EXERCISE BRIEF: Search the entries below for the word "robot", then copy each line in which it is found.

[[ EXTRACTED INFORMATION open ]]

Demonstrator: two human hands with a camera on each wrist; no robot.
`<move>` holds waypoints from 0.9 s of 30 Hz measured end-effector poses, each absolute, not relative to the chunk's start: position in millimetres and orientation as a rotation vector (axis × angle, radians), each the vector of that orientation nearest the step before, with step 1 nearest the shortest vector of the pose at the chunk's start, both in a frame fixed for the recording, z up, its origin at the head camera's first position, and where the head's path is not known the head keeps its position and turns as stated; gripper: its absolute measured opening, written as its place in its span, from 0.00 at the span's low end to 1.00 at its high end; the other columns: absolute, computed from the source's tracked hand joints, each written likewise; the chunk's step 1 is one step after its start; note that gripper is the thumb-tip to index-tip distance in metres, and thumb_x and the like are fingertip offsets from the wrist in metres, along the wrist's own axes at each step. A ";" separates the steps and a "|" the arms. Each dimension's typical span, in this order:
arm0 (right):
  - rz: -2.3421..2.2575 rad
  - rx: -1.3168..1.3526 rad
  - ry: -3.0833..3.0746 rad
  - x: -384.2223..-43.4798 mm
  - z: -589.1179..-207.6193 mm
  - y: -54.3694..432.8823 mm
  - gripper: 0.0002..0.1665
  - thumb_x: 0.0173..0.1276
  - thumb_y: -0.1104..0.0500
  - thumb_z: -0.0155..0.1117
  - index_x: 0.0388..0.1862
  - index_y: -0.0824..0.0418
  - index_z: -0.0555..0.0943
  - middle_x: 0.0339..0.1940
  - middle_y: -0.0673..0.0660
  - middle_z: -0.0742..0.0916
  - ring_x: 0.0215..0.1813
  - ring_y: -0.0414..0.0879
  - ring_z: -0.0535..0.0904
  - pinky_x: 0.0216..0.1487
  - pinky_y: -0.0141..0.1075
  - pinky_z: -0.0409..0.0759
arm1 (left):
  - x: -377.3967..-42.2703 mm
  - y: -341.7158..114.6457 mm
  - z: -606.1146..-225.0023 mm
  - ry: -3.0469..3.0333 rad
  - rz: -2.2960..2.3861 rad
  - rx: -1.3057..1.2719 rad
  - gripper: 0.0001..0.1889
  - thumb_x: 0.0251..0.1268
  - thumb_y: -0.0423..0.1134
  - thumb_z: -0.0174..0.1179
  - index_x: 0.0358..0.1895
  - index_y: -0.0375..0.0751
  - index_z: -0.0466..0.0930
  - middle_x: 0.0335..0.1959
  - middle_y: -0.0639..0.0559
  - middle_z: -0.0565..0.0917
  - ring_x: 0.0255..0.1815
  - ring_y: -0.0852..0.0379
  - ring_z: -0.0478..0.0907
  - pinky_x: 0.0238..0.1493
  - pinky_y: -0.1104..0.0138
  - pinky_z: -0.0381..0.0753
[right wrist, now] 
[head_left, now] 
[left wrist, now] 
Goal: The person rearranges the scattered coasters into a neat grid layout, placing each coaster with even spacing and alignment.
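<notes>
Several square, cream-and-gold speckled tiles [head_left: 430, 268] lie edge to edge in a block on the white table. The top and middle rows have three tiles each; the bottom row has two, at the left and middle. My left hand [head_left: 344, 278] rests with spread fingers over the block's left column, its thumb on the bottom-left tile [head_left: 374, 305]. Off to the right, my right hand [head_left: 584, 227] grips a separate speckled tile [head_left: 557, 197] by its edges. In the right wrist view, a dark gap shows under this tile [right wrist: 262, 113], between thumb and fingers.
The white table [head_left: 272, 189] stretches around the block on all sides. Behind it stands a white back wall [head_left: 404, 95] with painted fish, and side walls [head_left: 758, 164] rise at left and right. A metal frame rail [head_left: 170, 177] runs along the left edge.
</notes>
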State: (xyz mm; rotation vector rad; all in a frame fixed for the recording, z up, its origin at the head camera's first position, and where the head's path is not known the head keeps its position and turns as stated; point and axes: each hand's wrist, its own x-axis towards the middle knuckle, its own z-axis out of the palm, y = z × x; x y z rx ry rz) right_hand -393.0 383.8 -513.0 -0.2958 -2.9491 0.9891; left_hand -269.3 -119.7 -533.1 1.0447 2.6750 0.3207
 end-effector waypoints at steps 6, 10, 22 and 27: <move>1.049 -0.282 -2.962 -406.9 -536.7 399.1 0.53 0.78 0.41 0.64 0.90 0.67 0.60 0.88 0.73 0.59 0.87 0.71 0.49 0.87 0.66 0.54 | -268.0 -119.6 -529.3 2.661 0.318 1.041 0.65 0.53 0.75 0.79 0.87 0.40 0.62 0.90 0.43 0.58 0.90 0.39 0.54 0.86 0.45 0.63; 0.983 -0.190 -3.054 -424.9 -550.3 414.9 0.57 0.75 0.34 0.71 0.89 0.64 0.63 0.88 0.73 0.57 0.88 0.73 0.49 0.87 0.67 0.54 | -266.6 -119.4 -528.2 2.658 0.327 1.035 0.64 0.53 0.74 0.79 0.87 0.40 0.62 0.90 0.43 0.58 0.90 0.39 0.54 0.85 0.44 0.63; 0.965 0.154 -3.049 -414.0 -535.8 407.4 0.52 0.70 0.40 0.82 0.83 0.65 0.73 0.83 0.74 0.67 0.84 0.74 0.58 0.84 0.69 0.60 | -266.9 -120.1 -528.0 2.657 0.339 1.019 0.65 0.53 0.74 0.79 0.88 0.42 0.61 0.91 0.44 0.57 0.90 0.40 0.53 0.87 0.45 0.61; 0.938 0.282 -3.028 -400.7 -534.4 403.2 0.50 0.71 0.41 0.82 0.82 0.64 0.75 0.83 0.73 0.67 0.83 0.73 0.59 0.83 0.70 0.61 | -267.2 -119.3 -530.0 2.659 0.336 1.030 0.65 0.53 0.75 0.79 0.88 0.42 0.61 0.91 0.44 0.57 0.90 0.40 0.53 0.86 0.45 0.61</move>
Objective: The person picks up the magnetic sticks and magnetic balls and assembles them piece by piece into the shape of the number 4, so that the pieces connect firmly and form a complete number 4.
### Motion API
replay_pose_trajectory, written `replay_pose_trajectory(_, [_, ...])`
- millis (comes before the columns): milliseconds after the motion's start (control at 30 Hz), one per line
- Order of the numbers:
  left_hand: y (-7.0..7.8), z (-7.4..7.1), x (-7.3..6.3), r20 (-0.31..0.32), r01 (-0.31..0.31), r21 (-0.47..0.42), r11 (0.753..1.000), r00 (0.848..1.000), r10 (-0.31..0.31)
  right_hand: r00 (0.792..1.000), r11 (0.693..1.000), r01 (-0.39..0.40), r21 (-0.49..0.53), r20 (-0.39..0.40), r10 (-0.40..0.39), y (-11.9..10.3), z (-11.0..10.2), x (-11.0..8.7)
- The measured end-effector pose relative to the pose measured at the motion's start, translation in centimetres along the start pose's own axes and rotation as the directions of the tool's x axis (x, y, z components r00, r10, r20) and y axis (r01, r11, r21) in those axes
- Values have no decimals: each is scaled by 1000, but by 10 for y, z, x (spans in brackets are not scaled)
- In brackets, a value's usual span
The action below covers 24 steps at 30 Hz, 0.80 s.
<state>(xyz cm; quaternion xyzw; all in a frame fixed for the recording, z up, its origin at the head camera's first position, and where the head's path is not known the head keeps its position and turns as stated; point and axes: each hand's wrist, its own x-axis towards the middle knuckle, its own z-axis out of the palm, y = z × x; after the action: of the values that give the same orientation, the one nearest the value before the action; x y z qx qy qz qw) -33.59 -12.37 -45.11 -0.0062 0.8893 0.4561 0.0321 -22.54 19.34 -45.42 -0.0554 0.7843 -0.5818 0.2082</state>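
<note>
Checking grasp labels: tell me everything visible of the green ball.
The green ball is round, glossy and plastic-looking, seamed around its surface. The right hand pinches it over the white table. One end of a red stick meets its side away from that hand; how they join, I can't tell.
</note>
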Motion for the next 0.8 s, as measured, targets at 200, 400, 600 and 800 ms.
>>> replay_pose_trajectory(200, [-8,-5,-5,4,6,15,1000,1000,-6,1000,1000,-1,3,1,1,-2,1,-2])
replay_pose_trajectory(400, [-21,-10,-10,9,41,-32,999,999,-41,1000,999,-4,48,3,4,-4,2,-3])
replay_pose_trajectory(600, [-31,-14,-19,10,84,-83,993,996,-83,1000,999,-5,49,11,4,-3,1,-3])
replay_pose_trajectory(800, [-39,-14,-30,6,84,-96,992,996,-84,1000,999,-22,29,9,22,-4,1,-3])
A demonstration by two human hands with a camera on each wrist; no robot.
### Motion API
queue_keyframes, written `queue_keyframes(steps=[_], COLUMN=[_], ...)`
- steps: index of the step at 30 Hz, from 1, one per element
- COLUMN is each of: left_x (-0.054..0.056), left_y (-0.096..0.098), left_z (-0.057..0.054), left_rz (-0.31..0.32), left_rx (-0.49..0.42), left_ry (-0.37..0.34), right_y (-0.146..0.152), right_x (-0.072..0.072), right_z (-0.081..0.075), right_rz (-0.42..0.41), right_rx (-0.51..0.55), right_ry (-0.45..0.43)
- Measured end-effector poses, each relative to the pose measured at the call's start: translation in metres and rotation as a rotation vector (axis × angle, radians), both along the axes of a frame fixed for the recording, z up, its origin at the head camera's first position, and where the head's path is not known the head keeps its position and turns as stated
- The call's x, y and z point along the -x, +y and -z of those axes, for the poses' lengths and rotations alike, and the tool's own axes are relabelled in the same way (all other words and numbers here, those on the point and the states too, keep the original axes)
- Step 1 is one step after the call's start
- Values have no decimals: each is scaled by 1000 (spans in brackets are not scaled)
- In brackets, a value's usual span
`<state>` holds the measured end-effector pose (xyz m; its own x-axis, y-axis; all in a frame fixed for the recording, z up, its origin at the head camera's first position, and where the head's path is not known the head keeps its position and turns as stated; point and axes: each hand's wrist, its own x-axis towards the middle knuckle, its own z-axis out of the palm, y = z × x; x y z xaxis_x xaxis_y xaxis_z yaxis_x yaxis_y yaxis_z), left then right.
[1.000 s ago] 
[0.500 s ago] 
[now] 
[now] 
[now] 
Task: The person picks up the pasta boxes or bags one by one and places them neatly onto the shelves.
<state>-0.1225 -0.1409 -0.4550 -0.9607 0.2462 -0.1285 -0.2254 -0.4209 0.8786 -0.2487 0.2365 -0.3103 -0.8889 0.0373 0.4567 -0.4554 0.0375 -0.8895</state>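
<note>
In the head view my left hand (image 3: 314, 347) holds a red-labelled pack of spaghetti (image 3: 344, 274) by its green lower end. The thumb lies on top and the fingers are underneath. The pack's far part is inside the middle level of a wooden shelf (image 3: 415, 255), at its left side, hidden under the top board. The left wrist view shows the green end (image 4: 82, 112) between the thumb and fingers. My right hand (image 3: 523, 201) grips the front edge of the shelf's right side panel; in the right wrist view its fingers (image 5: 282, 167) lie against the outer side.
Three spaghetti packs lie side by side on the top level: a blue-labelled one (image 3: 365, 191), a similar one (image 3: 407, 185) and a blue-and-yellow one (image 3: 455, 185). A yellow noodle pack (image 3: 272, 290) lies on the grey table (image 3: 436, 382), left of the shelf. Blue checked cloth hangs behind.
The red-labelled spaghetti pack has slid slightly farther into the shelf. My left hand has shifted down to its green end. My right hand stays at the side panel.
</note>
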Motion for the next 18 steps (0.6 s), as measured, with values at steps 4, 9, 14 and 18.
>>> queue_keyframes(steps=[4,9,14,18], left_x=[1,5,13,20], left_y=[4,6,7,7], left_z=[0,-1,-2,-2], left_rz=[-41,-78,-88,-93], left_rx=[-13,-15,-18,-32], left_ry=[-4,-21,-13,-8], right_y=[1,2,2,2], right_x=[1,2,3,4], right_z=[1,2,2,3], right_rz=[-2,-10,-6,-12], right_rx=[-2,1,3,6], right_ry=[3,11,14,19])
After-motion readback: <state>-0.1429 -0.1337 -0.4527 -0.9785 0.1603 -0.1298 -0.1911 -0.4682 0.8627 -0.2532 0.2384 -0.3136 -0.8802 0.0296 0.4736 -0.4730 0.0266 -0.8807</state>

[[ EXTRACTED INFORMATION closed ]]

ANSWER TO THE EXERCISE:
Demonstrator: two human hands with a camera on each wrist; no robot.
A demonstration by two human hands with a camera on each wrist; no robot.

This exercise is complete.